# Wrangle Act
### By Julio Uribe

The purpose of this project is to exapnd on wrangling abilities. In this file we will gather data about "weRateDogs" twitter posts from a couple of different sources: directly from Twitter API, using the provided twitter enhanced file for tweet id's, and pulling from udacity's server to look at neural net results in a tsv file.

# Setup: Import  Modules

In [1]:
import tweepy
from tweepy import OAuthHandler
import json
import numpy as np
from timeit import default_timer as timer
import pandas as pd
import requests

# Gather Data

## First Source File: Twitter Enhanced file and set up API keys

In [2]:
#load file info into dataframe for tweet id's to use later
twitter_archive = pd.read_csv('twitter-archive-enhanced.csv')
#load tweet ids for api extraction
tweet_ids = twitter_archive.tweet_id.values

#Set up API credentials from file outside directory
creds = []
with open('/Users/Jules/Desktop/DAND/twitter_credentials.txt', 'r') as f:
    creds = f.read().split("'")
consumer_key = creds[1]
consumer_secret = creds[3]
access_token = creds[5]
access_secret = creds[7]
#create auth object with keys
auth = tweepy.OAuthHandler(consumer_key, consumer_secret)
auth.set_access_token(access_token, access_secret)
#create tweepy api object for requests
api = tweepy.API(auth, wait_on_rate_limit = True)

print (len(tweet_ids))

2356


## Second Source File: Query Twitter's API for JSON data

# Query Twitter's API for JSON data for each tweet ID in the Twitter archive
count = 0
fails_dict = {}
start = timer()
# Save each tweet's returned JSON as a new line in a .txt file
with open('tweet_json.txt', 'w') as outfile:
    # Loop pauses/resumes at about 900 tweets due to api's rate limit
    for tweet_id in tweet_ids:
        count += 1
        print(str(count) + ": " + str(tweet_id))
        try:
            tweet = api.get_status(tweet_id, tweet_mode='extended')
            print("Success")
            json.dump(tweet._json, outfile)
            outfile.write('\n')
        except tweepy.TweepError as e:
            print("Fail")
            fails_dict[tweet_id] = e
            pass
end = timer()
print(end - start)
print(fails_dict)

### Load JSON data we got from Twitter API into a cleaner dataframe

In [4]:
#load twitter json file into a pandas dataframe
tweets_json_full = pd.read_json("tweet_json.txt", lines=True)
#tweets_json_full.info()

In [5]:
#create a smaller version of tweets_json_full with only the columns we're interested in
tweets_json = pd.DataFrame(tweets_json_full[['id', 'created_at', 'favorite_count', 'retweet_count', 'full_text', 'extended_entities']])
#tweets_json.head()

In [6]:
#seeing if we can extract anything interesting from the extended_entities values
# for i in range(5):
#     print(tweets_json_full['extended_entities'][i]['media'][0]['url'])

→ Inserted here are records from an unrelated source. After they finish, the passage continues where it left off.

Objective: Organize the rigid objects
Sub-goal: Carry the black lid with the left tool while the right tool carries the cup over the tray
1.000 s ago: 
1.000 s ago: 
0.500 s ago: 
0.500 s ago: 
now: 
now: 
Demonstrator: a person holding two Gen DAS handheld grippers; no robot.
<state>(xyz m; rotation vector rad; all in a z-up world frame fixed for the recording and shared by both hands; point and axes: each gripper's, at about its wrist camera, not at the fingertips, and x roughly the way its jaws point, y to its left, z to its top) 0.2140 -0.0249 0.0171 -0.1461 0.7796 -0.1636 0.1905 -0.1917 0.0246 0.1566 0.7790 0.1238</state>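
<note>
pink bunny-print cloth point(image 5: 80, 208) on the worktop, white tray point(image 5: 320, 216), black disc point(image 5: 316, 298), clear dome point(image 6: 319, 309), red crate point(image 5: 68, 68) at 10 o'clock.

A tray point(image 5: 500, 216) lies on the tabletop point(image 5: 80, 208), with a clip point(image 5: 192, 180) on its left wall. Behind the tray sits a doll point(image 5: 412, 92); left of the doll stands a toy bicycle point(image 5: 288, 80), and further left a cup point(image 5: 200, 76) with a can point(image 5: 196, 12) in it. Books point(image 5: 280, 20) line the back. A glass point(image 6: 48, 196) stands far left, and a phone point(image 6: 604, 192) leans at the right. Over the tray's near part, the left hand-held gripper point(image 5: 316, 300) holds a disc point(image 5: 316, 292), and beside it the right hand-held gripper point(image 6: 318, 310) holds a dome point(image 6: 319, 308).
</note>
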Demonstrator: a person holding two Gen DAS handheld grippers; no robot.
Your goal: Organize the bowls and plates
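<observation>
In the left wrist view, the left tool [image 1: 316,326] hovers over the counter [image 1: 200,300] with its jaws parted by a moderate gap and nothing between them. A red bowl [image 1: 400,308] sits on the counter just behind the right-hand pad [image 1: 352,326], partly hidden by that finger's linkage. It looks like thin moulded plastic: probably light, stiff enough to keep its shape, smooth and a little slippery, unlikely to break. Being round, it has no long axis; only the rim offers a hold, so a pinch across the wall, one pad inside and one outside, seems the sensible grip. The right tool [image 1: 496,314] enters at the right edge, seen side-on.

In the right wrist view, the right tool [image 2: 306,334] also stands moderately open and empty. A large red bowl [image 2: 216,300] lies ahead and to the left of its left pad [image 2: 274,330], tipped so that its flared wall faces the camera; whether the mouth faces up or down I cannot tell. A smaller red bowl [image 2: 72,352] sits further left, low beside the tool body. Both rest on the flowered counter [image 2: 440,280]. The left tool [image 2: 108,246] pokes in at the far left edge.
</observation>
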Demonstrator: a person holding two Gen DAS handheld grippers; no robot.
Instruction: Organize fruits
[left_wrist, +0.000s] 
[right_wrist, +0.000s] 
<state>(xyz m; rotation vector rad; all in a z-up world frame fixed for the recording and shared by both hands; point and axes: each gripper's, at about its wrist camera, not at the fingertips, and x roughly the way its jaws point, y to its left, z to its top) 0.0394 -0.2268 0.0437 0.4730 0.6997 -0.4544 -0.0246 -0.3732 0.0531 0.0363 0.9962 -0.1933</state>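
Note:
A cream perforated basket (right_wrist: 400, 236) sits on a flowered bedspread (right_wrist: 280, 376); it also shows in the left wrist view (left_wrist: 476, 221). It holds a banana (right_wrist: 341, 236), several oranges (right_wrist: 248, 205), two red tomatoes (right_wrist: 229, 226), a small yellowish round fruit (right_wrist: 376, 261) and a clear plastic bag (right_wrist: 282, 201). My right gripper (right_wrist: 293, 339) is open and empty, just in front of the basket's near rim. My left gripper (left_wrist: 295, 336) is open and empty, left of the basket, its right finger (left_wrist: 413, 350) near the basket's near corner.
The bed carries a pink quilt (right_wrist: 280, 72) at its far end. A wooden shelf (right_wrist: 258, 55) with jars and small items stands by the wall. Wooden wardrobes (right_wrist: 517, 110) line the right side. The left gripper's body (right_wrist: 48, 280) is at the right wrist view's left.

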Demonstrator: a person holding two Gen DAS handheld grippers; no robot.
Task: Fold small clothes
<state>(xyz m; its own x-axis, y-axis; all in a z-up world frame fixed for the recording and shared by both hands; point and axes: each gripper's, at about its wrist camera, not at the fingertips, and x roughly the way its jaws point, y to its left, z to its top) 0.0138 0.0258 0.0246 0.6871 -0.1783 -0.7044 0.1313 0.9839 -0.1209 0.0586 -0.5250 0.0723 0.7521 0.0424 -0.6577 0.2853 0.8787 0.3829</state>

## Third Source file: Use Requests Module to Load Neural Net Results

In [7]:
r = requests.get('https://d17h27t6h515a5.cloudfront.net/topher/2017/August/599fd2ad_image-predictions/image-predictions.tsv')
with open("image_predictions.tsv", 'wb') as file:
    for chunk in r.iter_content(chunk_size=128):
        file.write(chunk)
#read file back in and create a df for image predictions data     
image_predictions = pd.read_csv("image_predictions.tsv", sep='\t')

# Assessing Data

For this project, we have three dataframes we're currently working with: 
* twitter_archive - imported tweet info from twitter_archive_enhanced.txt provided by udacity. Has tweet IDs, tweet text, ratings, and other information.
* tweets_json - data from twitter API containing retweets, favorited count, tweet text, and more.
* image_predictions - results from neural net. Contains three predictions, image url, number of images, etc.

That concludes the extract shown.